Requirement: For the entries below, say how many lines include the word "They" and add nothing else.

Records drawn from a dataset:
_ _ _ _ _

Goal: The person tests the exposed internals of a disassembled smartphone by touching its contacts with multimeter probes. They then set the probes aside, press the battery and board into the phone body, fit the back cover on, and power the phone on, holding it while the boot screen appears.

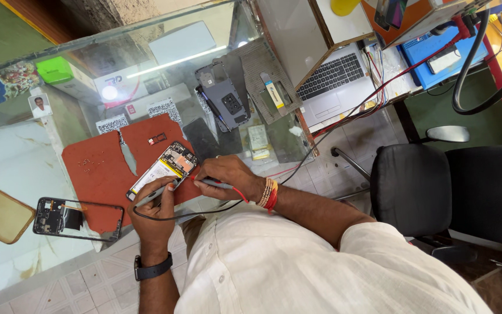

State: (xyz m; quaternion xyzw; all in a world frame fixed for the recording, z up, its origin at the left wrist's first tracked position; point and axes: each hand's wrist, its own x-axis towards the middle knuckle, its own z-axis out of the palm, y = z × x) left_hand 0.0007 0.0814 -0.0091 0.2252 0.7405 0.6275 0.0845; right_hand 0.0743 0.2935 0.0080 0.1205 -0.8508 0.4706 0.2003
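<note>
Both hands gripped probes over the opened phone (164,168): left hand (153,210) the black probe (153,195), right hand (228,176) the red probe (219,184).

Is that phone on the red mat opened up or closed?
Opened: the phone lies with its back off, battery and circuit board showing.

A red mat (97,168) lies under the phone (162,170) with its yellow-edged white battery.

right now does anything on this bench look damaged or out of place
The red work mat is torn: a jagged gap runs through its middle and its top edge is ragged. The opened phone under both hands lies askew across the mat's edge, and a separate phone frame hangs half off the mat's lower left corner.
</note>
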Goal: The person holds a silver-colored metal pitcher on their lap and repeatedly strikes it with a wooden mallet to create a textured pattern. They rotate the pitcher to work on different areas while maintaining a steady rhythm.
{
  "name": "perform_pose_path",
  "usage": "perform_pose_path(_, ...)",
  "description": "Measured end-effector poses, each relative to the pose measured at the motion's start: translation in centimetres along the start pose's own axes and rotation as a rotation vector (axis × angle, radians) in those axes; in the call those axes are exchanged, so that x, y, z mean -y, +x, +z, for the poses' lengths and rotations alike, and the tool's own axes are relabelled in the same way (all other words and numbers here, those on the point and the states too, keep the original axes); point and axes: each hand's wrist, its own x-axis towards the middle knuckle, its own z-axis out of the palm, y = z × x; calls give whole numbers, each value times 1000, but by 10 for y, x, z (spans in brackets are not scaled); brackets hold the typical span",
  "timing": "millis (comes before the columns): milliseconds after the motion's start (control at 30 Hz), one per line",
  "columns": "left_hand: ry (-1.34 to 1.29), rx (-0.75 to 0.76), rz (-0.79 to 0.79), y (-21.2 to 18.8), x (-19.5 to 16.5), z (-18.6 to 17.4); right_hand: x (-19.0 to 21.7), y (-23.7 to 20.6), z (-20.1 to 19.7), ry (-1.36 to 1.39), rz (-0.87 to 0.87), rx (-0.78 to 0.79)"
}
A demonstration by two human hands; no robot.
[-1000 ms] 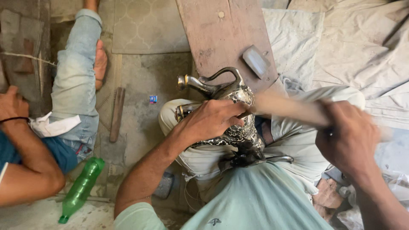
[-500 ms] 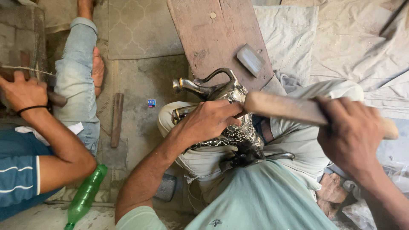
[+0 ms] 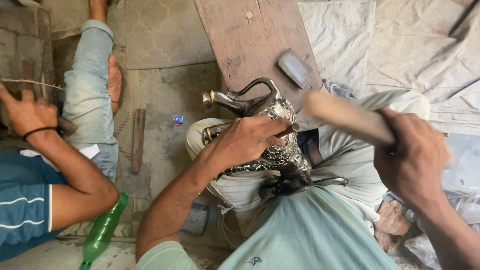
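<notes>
A person seated on the floor works on an ornate metal pitcher (image 3: 272, 135) lying across the lap at the centre of the frame, its spout (image 3: 220, 99) and curved handle (image 3: 257, 85) pointing to the upper left. The left hand (image 3: 245, 142) rests on the pitcher's engraved body with fingers closed around a thin punch (image 3: 289, 131) whose tip pokes out toward the right. The right hand (image 3: 412, 160), at the right of the frame, is clenched around a wooden mallet (image 3: 345, 117); its pale head is blurred and hangs just right of the punch, apart from it.

A reddish plank (image 3: 255, 40) runs from the top of the frame down to the pitcher, with a small grey block (image 3: 295, 67) lying on it. Pale cloth (image 3: 400, 45) covers the floor at upper right.

At the left edge another person in a blue striped shirt (image 3: 22, 210) and jeans sits with a hand (image 3: 27, 112), a black band at its wrist, closed on a tool that cannot be made out. A green bottle (image 3: 102, 230) lies at lower left, a wooden stick (image 3: 137, 140) on the floor just above it.
</notes>
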Motion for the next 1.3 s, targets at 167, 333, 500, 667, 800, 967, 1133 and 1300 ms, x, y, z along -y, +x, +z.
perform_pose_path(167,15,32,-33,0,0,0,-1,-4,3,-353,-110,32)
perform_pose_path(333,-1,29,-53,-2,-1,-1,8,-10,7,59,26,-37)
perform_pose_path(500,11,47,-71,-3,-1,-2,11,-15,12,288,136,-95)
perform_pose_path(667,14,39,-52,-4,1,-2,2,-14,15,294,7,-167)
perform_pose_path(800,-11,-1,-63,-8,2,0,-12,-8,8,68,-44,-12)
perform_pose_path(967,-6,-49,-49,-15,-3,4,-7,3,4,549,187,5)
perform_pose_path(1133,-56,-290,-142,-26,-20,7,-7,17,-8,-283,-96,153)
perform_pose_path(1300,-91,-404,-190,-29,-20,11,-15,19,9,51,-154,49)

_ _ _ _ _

Solution below: 2